The theme of the 2019 top trends report is Do the Right Thing because restaurants and hotels have been heavily affected by the tumultuous state of the world, and it’s driving the hospitality industry, like many industries, to reflect on its actions, step up, and do the right thing. From focusing on health and sustainability to embracing global cultures and supporting meaningful causes and partners, there’s a renewed energy and deeper sense of caring to do the right thing for yourself, others, and the world at large.

2019 top trends
ROOH (SF) features an elaborate tea menu and tea sommelier. Photo credit: Gamma Nine Photography

“The hospitality industry is leading the charge in creating the world we want to live in. Restaurants and hotels are gathering places for people to connect, creating the perfect grounds for people to come together, get personal, and embrace forward-thinking ideas,” says Andrew Freeman, founder of af&co. “The industry is speaking up about equal rights, food waste, health and wellness, and much more. There’s a lot to be hopeful about in 2019. It has been incredible to see the hospitality industry step up and do the right thing.”

In addition to delving to this year’s theme, the report highlights the hottest food trends, cuisines, food cities and more.

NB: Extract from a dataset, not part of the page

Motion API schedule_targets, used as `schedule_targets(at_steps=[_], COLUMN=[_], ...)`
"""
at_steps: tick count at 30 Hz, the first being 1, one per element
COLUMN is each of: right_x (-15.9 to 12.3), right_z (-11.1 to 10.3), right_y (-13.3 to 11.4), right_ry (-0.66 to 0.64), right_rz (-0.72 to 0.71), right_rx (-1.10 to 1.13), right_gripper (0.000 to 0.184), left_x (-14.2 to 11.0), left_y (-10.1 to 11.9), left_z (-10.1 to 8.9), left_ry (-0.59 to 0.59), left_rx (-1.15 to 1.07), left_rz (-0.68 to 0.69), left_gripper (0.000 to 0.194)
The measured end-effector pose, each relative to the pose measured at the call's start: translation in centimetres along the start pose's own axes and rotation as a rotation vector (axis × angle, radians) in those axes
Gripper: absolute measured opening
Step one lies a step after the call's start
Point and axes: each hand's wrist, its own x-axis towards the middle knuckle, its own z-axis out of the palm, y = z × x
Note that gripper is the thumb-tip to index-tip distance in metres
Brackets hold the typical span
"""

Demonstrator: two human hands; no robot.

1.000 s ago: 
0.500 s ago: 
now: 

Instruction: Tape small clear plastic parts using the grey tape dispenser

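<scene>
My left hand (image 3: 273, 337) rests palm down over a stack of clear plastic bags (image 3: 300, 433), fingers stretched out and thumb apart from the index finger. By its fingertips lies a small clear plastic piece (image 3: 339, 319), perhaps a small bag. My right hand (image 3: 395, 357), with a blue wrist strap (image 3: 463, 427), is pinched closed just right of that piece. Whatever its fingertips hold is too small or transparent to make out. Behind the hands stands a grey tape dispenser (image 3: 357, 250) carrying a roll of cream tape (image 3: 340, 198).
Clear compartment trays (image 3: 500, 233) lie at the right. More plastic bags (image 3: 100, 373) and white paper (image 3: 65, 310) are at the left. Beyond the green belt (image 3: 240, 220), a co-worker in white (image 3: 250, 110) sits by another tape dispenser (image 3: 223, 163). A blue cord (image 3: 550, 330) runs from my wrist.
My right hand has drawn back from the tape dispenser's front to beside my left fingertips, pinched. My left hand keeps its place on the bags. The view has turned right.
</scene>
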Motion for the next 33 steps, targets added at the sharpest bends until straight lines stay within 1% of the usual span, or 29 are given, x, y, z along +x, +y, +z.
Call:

Here are ten of the 2019 top trends:

Do the Right Thing!

Whether it’s fighting for gender equality in the kitchen, representing immigrants, or embracing sustainability, restaurants are helping to create the accepting world we want to live in and are raising money for deserving groups through creative marketing initiatives.

Women’s Foodservice Forum February 2019 728×90

Examples:

  • Cocktail for a Cause at Curio (SF). Curio supported the Calfund Wildfire Relief Fund by donating $1 from the sale of every Sphinx cocktail to help support intermediate and long-term recovery efforts for major California wildfires, such as the Camp Fire, as well as preparedness efforts.
  • “Bake the World a Better Place” bake sale at Bluestem Brasserie (SF) benefitting CUESA & The Ferry Plaza Farmers Market’s Foodwise Kids, a free program for elementary school classes that uses the Ferry Plaza Farmers Market as a classroom for empowering the next generation of healthy eaters.
  • Jose Andres‘ nonprofit World Central Kitchen (pictured below)
José Andrés Mentorship
Chef José Andrés (2nd r) and team prepare meals in Houston as part of World Central Kitchen.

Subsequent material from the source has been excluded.